The goal of this project, which was funded by an NSF IUSE grant (DUE 1432804; PI: Blaire Van Valkenburgh, Co-PI: Erin Sanders O’Leary), was to transform UCLA’s first year mathematics series into a curriculum that incorporates biological examples and computational exercises as well as student-centered teaching strategies demonstrated to be effective in large-enrollment gateway courses. This initiative serves all Life Sciences departments, with the aim of enhancing quantitative reasoning and computational skills as well as improving the academic performance and persistence of students in STEM majors. 

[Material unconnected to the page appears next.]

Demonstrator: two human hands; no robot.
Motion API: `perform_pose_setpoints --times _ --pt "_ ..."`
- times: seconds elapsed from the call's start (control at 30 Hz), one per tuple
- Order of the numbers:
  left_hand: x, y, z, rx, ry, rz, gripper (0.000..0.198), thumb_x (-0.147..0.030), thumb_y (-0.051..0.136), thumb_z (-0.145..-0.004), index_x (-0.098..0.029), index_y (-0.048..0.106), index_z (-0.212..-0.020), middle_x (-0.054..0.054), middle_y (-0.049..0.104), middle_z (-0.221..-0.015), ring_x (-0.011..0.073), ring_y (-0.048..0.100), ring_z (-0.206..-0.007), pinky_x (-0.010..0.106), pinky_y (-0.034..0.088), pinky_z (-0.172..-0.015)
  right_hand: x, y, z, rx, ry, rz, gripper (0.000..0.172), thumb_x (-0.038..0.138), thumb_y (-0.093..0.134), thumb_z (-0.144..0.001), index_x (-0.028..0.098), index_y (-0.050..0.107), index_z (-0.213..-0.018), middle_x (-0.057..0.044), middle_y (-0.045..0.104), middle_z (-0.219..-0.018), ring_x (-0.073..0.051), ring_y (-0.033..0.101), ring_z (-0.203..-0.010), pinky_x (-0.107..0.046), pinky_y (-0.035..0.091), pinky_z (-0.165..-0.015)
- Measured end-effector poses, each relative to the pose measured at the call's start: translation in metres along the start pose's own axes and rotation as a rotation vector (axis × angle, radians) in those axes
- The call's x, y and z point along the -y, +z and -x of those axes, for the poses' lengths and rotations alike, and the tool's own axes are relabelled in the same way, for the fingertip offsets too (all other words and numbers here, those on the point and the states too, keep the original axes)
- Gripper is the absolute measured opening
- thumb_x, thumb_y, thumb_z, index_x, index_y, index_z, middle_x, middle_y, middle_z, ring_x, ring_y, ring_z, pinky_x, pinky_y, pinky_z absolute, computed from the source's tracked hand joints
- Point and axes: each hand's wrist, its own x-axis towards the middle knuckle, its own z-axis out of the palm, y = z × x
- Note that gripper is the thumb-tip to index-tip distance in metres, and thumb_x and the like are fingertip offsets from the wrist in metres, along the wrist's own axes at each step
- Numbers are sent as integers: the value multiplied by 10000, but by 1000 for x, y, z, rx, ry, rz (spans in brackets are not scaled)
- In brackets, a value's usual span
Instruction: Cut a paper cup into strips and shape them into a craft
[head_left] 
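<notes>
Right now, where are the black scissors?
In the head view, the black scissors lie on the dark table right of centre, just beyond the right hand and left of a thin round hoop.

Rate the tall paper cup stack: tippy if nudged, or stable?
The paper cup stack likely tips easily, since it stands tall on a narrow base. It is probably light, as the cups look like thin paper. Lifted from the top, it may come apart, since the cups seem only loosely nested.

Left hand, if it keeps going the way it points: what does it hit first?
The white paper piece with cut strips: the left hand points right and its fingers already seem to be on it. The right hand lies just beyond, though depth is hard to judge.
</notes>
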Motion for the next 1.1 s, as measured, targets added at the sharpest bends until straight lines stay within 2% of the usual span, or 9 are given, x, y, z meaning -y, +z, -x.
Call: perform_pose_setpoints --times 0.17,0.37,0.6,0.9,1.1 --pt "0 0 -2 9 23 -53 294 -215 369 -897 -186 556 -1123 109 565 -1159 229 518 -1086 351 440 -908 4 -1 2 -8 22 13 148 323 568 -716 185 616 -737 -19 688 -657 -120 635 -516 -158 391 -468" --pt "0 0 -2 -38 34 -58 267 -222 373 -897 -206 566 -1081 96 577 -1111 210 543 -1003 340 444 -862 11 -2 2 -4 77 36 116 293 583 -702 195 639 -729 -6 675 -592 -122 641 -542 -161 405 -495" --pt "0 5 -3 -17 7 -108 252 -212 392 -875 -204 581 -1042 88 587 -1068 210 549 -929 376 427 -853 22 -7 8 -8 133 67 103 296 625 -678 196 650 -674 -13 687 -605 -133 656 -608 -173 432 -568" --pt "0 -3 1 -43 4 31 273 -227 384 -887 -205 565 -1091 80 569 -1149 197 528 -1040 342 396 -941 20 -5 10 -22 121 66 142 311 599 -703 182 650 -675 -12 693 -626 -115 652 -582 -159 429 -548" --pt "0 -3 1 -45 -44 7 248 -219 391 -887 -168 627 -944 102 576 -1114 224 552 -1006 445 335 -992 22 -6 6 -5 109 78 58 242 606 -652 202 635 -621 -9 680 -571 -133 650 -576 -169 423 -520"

This project initially focused on the implementation of two new math courses (LS30A and LS30B). Collaborative learning workshops for students in the Program for Excellence in Education and Research in the Sciences (PEERS) were developed to complement the new math courses and provide significant support for students in underrepresented and underserved groups most at risk for leaving STEM. To facilitate collaborative group work during class, undergraduate Learning Assistants (LAs) were deployed into lectures and computational laboratory sections.

The LS30AB course sequence is taught in the Life Sciences Core Education Department (LS Core) and serves as an alternative to the traditional calculus sequence (Math 3A, 3B, 3C) offered by UCLA’s Mathematics Department. Calculus is typically one of the first courses that prospective STEM majors encounter upon entering college. This course often presents major challenges affecting retention of students in STEM, particularly for students from underrepresented groups or disadvantaged backgrounds. This is a considerable problem for life science majors, since traditional calculus courses may not offer a curriculum that is relevant to biological systems or directly connects with students’ interests in biology as their college major. LS30AB represents a transformative new approach to teaching calculus, using a dynamical systems perspective that focuses first on demonstrating to students why they need math to understand living systems ranging from single cells to entire ecosystems, and then giving them the quantitative and computational skills needed to build and analyze mathematical models. 

Student Impact. The assessment monitored the attitudes and perceptions of students in the new curriculum as well as their performance in subsequent STEM courses. Our results show that students who take the new math courses (LS30AB), which represent a paradigm shift in the way mathematical concepts and computational skills are introduced to college STEM students, perform better in subsequent science courses (Chemistry and Physics) compared with their counterparts who take traditional Calculus courses. Our assessment also shows that LS30AB benefits URM students when combined with the support of PEERS. Specifically, URM students in PEERS who took LS30A as their first math course earned higher average grades in their first science course (chemistry) as compared to their matched counterparts who completed Math 3A as their first math course. Based on survey results, LS30AB students also express greater self-confidence in math as well as a greater interest in taking future life science classes. A manuscript by Sanders O’Leary et al. entitled, “Reimagining the Introductory Math Curriculum for Life Science Majors”, which details the results of this assessment, is in preparation with plans to submit to CBE-Life Sciences Education for publication consideration in early 2020.

To assist other institutions in adopting this new math curriculum, the instructors (A. Garfinkel, J. Shevtsov, and Y. Guo) have published a textbook covering concepts and applications for this course. Modeling Life: The Mathematics of Biological Systems.